UPDATE 0930 GMT: Journalist Jacob Soboroff reports on a possible settlement giving some hope to separated immigrant families:
BREAKING OVERNIGHT: *Huge* settlement between Trump administration & lawyers of separated families.
If approved those facing deportation *and* already-deported would get a shot at asylum.
Covers some cases where "psychological state of the parent" was issue in first interview. pic.twitter.com/gaicF5wXFO
— Jacob Soboroff (@jacobsoboroff) September 13, 2018
Undocumented immigrants speak of cruelty, illness, and filth in detention under the Trump Administration’s “zero tolerance” policy.
The Guardian has interviewed dozens of former detainees about conditions, exacerbated by the Administration’s crackdown on immigrants crossing the US border. “Zero tolerance” included the seizure of almost 2,700 children from their parents — in late June, courts ordered an end to the detentions and set deadlines for reunions, but 419 juveniles are still separated.
Among the former detainees, now released on electronic supervision after the court intervention, are “Rafael and Kimberly Martinez” (pseudonyms to protect their identity). With their three-year-old daughter, they journeyed from Honduras to seek asylum.
Kimberly Martinez recalls five days in one facility nicknamed “la hielera” (the icebox): “The conditions were horrible, everything was filthy and there was no air circulating.”
Rafael adds, “It’s as though they wanted to drain every positive feeling out of us.”
They spoke of having only half-frozen bologna sandwiches to eat, with single sugar cookies for their daughter and water with a strong chlorine taste which upset their stomachs.
When three-year-old “Jenny” had a serious case of flu, she and Kimberly were taken to a hospital where they waited for hours with nowhere to sit or lie down, and with no blankets. Back in detention, they were put in isolation and Rafael was denied access.
Jenny also had developing jaundice because of lack of vitamins, fresh air, and sunshine. Restrooms were filthy, with no toilet paper, and dirty blankets were passed to new arrivals.

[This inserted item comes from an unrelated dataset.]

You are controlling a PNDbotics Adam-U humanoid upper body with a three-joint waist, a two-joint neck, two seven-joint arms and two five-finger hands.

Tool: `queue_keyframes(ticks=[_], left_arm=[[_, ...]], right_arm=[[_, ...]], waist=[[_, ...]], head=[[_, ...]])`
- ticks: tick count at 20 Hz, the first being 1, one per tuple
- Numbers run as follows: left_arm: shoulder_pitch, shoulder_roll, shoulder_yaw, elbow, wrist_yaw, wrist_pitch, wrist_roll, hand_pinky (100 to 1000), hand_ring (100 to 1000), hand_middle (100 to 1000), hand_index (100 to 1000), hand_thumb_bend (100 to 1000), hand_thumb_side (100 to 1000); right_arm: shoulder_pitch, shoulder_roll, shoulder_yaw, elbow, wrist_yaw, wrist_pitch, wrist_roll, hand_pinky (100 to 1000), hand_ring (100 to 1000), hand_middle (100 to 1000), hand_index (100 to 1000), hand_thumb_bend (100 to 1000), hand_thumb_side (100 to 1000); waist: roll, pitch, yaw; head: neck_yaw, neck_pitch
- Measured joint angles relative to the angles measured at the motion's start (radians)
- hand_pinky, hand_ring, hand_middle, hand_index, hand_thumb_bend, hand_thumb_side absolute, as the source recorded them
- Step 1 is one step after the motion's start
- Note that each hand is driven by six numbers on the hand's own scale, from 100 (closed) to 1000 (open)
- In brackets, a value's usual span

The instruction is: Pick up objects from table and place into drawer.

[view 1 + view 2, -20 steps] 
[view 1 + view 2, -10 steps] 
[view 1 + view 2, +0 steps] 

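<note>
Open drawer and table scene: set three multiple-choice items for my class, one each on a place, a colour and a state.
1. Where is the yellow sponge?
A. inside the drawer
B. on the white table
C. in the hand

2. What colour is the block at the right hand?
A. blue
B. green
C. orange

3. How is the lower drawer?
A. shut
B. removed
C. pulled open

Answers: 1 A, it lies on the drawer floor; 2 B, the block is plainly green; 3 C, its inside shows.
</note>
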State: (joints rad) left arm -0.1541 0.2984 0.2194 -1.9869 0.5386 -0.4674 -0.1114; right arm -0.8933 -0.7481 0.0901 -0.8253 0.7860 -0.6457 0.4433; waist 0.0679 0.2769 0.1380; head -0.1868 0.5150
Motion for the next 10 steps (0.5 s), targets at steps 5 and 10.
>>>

In Sickness and In Cruelty
Other asylum-seekers testified about the overcrowded and unhygienic conditions, with outbreaks of vomiting, diarrhea, respiratory infections, and communicable diseases. They complained about guards who yelled at children, taunted detainees with promises of food that never appeared, and kicked people who did not wake up at the required time.
If they talked too loudly or if children were crying, the detainees said, the guards would threaten to turn the air temperature down further. When they sang hymns, the guards would taunt or ask aggressively: “Why did you bother coming here? Why didn’t you stay in your country?”
Most families were subsequently transferred to a building called “la perrera” (the dog pound), probably the Border Patrol’s central processing center in McAllen, Texas, the largest such facility in the US southwest. Detainees said temperatures were warmer, staff kinder, burritos and apples instead of frozen sandwiches, and permission to shower.
Still facilities like the McAllen center were not designed to hold detainees overnight. Most interviewees said they were held between three and seven days, with some kept for more than 10.
The immigrants said they were not given mats to sleep on, toothbrushes, or toothpaste. Many said they had not even received blankets.
Doctors and nurses who treated the asylum seekers after their release said they saw a lot of boils and skin rashes, because of the lack of hygiene, and severe constipation from dehydration and poor food intake.
Defying the Law
Despite the conditions and the court opposition to its approach, the Trump Administration said that it will seek the abrogation of the 1998 “Flores Settlement”, requiring that children be released from detention after 20 days.
Immigration attorneys speak of an Administration refusal to discuss the situation. Holly Cooper, a law professor who is suing the government over the administration of psychotropic drugs to immigrant children, says:
I’ve been doing work with detainees for 20 years, and the biggest change in my mind is the government’s attitude of impunity.
Before, I could sit down with government officials and they would at least hear me out as I strived to push the needle toward something more humane … Now there’s a total kibosh on talking to civil rights lawyers.